As well as changes to theme, profile, etc.

• docker/drupal/rootfs/var/www/drupal/assets
• docker/drupal/rootfs/var/www/drupal/config/sync
• docker/drupal/rootfs/var/www/drupal/content
• docker/drupal/rootfs/var/www/drupal/web/profiles/islandora_install_profile_demo
• docker/drupal/rootfs/var/www/drupal/web/themes/islandora_base_theme
• docker/drupal/rootfs/var/www/drupal/web/themes/islandora_starter_theme
• docker/drupal/rootfs/var/www/drupal/composer.json
• docker/drupal/rootfs/var/www/drupal/composer.lock

Updating the solr configuration will still be manually as one has to go into the
UI export the configuration and unpack it into this folder
docker/solr/rootfs/opt/solr/server/solr/default.

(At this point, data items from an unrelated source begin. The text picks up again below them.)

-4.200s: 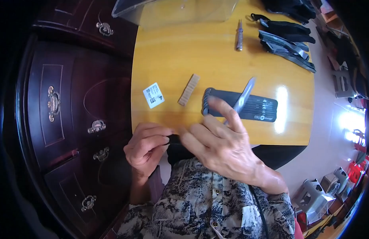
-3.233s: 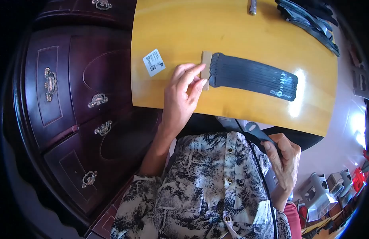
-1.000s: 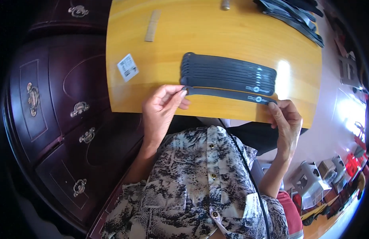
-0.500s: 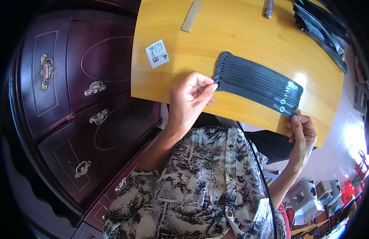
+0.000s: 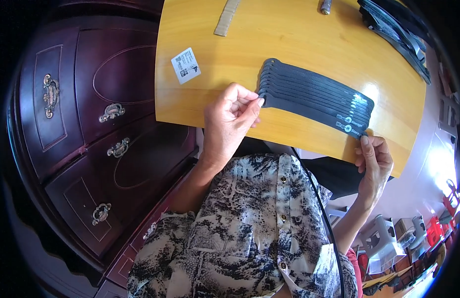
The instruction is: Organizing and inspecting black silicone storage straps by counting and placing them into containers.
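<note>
Several black storage straps lie overlapped in a fanned row on the yellow wooden table, each with a holed, rounded left end and white print at the right. My left hand pinches the holed end of the nearest strap between thumb and forefinger. At the strap's other end, my right hand grips its right tip, thumb on top. Between both hands the nearest strap lies stretched along the front of the row, close to the table's near edge.
A white printed label lies left of the straps. Farther back are a strip of brown cardboard and a small cylindrical object. More dark straps are heaped at the far right. A dark wooden cabinet stands at the left.
The view has shifted slightly, so table and straps appear a little farther left and up. Both hands keep their hold on the nearest strap, which lies closer against the row.
</note>
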Available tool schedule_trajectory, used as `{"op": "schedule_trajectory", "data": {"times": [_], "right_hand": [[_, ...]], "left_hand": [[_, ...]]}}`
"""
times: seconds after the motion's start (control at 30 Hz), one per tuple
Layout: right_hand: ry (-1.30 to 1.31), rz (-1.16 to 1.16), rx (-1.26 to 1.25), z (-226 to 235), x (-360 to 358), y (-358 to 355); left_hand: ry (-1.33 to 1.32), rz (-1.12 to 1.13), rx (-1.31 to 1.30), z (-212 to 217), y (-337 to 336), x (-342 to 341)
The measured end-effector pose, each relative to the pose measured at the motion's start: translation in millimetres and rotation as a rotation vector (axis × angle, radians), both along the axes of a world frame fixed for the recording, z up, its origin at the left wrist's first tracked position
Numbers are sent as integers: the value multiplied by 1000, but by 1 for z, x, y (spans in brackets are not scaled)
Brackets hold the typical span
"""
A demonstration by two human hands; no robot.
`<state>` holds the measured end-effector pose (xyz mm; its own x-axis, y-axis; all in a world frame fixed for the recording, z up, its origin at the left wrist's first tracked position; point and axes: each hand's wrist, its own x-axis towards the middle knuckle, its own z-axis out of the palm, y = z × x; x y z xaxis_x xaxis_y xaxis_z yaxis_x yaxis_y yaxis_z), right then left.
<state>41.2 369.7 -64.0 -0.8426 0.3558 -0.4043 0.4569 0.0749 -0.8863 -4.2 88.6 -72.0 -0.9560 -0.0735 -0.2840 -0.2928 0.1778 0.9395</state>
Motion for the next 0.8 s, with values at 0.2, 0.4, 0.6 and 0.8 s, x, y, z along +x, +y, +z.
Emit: {"op": "schedule_trajectory", "data": {"times": [0.2,0.4,0.6,0.8], "right_hand": [[-24,-11,25,2,-1,-2],[-35,-23,28,2,-3,-2],[-31,-2,31,2,-3,-1],[-51,-30,6,7,-4,-4]], "left_hand": [[-20,-27,-4,2,-2,-1],[-44,-25,-1,5,0,-4],[-45,-23,7,4,1,-5],[-71,11,-18,4,2,-5]]}}
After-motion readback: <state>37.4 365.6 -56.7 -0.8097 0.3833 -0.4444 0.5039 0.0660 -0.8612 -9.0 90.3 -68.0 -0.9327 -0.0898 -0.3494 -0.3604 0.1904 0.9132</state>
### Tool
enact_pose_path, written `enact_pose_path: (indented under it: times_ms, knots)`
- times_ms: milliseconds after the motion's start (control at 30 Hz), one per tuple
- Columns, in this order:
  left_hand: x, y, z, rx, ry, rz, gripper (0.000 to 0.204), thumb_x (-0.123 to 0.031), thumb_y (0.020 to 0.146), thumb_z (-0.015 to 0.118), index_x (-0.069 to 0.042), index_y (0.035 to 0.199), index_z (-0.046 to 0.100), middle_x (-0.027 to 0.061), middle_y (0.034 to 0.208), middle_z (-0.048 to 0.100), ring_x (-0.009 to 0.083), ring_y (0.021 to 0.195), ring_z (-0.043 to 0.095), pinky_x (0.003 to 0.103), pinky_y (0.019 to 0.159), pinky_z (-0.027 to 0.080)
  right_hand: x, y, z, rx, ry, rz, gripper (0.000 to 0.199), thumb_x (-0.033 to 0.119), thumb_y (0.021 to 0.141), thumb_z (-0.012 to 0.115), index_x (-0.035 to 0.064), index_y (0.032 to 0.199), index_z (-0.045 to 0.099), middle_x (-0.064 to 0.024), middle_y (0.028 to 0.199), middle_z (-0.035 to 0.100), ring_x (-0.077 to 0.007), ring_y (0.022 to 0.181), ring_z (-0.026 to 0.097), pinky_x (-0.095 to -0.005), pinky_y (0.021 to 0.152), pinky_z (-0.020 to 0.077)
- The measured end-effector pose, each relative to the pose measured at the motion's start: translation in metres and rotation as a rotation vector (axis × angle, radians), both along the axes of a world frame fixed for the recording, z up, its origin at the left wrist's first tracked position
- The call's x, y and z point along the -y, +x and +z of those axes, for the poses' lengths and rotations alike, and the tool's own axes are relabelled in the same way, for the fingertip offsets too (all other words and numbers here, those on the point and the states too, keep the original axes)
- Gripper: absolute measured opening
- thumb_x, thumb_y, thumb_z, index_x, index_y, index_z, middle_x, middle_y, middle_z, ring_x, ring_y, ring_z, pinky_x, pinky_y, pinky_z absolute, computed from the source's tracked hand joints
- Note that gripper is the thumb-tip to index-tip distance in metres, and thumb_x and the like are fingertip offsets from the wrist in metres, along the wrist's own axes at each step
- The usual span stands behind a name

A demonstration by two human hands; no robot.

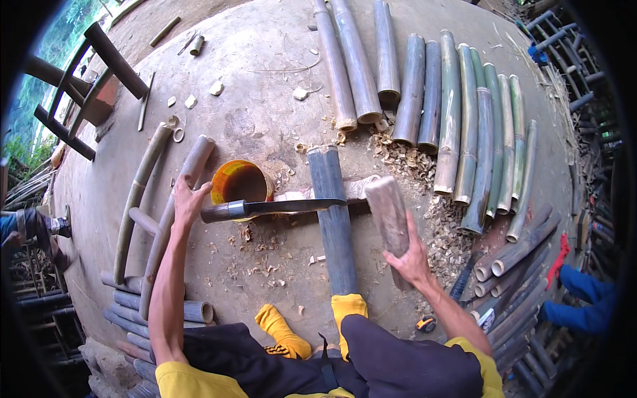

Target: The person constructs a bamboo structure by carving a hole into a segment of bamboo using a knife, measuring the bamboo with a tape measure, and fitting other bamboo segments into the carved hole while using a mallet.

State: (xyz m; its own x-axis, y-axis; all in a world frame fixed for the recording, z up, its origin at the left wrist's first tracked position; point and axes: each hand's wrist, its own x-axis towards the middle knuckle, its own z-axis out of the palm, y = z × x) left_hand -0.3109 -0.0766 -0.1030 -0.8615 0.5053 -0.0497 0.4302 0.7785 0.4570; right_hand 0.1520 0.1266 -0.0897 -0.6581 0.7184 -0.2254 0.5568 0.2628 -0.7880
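Observation:
My left hand (190,199) is closed around the upper part of a brown bamboo pole (196,159), which a short crosspiece (144,220) joins to a second pole (141,186). My right hand (410,257) grips a thick, worn wooden block (388,215), held tilted. Between my hands, a large knife (265,207) lies with its blade across a dark bamboo length (335,239) and its handle towards my left hand. That bamboo rests over a pale log (358,189), its near end at my yellow-socked foot (350,305).
An orange-yellow container (215,192) stands behind the knife handle. Many cut bamboo lengths (449,113) lie at the far right, beside heaped shavings (405,156). More bamboo (162,310) is stacked near left. A tape measure (426,324) lies near right. A bamboo frame (79,93) stands far left.

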Motion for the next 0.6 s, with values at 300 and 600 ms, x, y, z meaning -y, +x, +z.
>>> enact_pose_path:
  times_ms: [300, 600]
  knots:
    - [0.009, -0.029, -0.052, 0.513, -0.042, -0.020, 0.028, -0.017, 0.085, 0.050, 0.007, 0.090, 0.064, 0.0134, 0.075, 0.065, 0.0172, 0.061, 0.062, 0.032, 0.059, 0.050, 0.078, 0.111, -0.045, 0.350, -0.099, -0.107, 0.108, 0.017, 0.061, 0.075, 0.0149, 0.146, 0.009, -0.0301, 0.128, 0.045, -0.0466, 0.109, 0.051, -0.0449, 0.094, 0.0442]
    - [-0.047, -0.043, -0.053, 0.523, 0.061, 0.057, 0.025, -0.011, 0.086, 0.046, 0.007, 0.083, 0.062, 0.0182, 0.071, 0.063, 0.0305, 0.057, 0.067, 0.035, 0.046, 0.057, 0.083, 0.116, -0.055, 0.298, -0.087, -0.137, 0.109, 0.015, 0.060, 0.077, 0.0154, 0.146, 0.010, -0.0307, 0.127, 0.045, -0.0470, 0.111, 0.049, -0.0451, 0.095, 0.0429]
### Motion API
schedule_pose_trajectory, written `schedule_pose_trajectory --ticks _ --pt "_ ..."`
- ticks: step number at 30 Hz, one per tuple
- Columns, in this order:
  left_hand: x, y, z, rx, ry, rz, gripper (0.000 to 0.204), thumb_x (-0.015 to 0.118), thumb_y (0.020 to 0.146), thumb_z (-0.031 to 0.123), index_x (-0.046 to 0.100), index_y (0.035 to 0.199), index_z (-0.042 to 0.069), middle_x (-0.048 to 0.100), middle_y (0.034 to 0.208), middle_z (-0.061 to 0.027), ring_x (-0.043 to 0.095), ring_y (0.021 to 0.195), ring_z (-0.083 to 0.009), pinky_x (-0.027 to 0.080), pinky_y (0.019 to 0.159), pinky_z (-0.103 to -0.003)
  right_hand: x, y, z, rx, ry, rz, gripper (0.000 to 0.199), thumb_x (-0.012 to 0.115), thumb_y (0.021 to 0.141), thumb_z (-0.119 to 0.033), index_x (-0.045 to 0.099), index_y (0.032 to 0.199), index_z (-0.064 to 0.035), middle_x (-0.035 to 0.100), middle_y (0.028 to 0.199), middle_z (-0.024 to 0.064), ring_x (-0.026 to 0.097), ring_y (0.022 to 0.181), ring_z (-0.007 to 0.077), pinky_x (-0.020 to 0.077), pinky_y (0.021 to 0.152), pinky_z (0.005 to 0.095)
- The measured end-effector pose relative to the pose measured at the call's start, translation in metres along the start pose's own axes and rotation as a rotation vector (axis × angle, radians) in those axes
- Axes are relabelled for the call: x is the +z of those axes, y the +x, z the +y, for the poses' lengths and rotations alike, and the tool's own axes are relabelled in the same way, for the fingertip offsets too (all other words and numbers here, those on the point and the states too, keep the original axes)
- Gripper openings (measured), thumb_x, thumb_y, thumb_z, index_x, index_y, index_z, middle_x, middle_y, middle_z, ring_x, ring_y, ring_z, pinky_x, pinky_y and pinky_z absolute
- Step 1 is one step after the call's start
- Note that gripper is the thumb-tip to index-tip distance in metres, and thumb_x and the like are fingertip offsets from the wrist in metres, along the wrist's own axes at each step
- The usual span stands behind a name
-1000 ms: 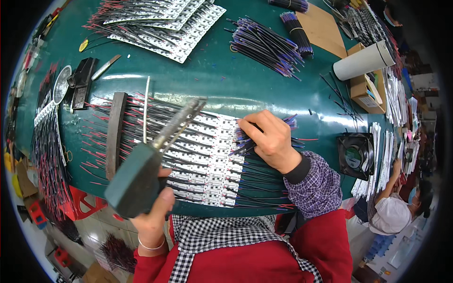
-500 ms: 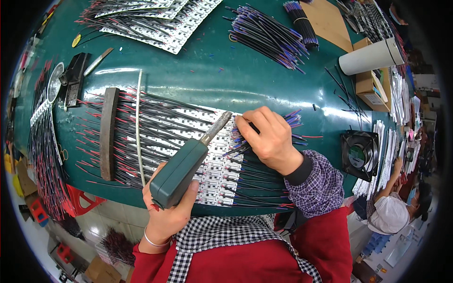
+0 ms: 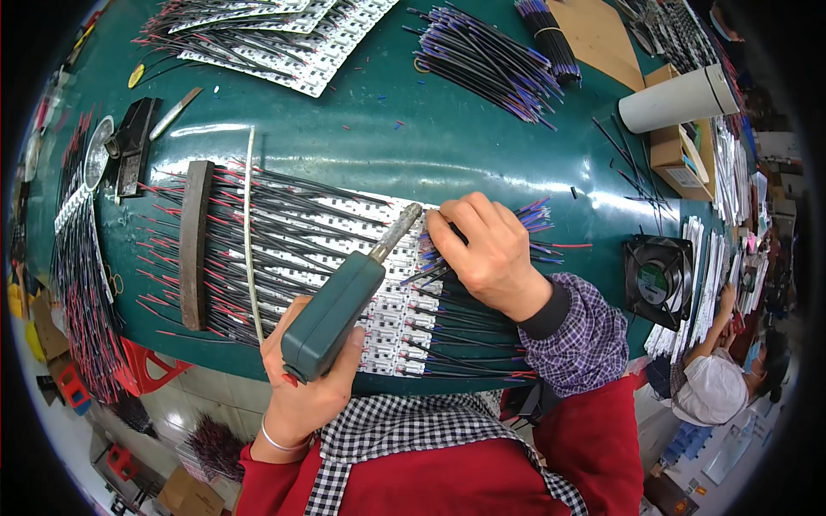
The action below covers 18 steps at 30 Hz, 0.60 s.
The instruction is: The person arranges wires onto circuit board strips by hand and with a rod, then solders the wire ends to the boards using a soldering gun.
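Second edge of the white panel partly wired

We work at the white panel (image 3: pixel 404 331), which lies flat on the green worktop (image 3: pixel 482 168) in front of us. Our left hand (image 3: pixel 308 404) is wrapped around a green soldering tool (image 3: pixel 334 314), its metal tip at the panel's far right corner. Our right hand (image 3: pixel 495 258) is just beside that tip, fingers curled over blue-tipped wires (image 3: pixel 535 217); whether they pinch one, we cannot tell.

As far as we can judge, the panel's left side is done: red-tipped black wires (image 3: pixel 288 191) run out from it row after row, under a dark bar (image 3: pixel 196 249) and a thin white strip (image 3: pixel 249 215). Along the panel's right edge, the nearer rows already have dark wires (image 3: pixel 482 348) leading away. The farthest rows, partly hidden by our hand, seem to be what is left.

Beyond the panel, stacked panels (image 3: pixel 337 53) show wires on one side only, as far as they are in view. To their right, also beyond the panel, lies a loose pile of wires (image 3: pixel 486 64).
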<state>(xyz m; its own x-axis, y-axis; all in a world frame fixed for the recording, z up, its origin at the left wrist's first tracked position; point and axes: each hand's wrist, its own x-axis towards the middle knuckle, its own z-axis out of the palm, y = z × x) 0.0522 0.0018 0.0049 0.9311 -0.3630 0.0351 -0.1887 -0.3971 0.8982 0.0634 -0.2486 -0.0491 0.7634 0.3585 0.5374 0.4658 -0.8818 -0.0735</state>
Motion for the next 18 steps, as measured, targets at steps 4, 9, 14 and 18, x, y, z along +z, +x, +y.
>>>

The basic workflow for changes to the sandbox will be something akin to this:

1. Clone the repository git clone
2. Bring up the images docker compose up --build
3. Visit the site https://islandora.traefik.me
   1. Alter configuration / content, etc.
4. Visit the editor https://ide.traefik.me
   • Export the config drush config:export or use the built in command CTRL-SHIFT-B and select Config Export.
   • Export the content drush content:export or use the built in command CTRL-SHIFT-B and select Content Export.
   • Update / add dependencies to composer composer update / composer require.
   • Make changes to any of the bind mounted theme / profile / modules files.
   • etc.
5. Test changes in fresh environment press CTRL-C in the terminal and rerun docker compose up --build.
6. If happy with the changes commit and push git commit.

SSL Certificates

Additionally on the Droplet we'll deploy an additional Docker image
certbot/certbot. This will allow us to automatically regenerate certificates
without any manual intervention. This will not be included in the OVA image.

[noahwsmith]

Thanks @nigelgbanks . I fully support this direction. CCing @g7morris, @Natkeeran and @dannylamb in case one of them have comments.

My only wish to improve on this plan would be to account for testing ISLE-DC with the sandbox. This is a pretty hard fork from there, so I think we'll have to set up separate flows to build and test isle-dc at another point. I support moving ahead without that because I also worry that trying to do too much at once makes everything needlessly complicated.

Green light from me.

[g7morris]

@nigelgbanks How will the server be maintained? Are you going to create a cronjob to do this monthly e.g. run apt-get updates etc?

[nigelgbanks]

@g7morris I was planning on using CoreOS there is no package manager to run updates, it's pretty much a Linux Kernel, Systemd and Docker. Nothing else is installed on the box.